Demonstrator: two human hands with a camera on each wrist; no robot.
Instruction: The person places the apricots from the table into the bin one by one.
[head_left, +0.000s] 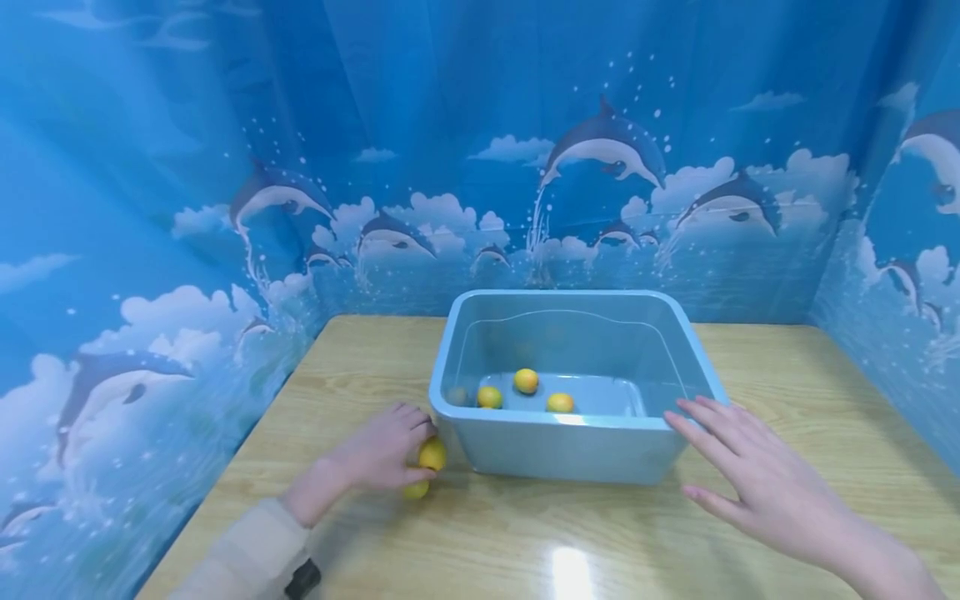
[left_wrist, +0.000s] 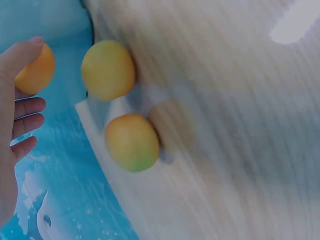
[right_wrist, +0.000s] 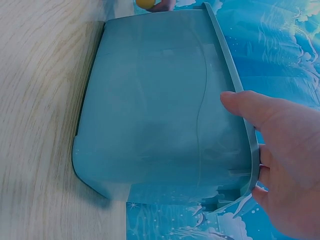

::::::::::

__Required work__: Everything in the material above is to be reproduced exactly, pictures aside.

__Solution to the problem__:
Demonstrator: two human hands with a camera on each wrist; no robot.
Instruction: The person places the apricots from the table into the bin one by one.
[head_left, +0.000s] 
[left_wrist, +0.000s] 
[right_wrist, +0.000s] 

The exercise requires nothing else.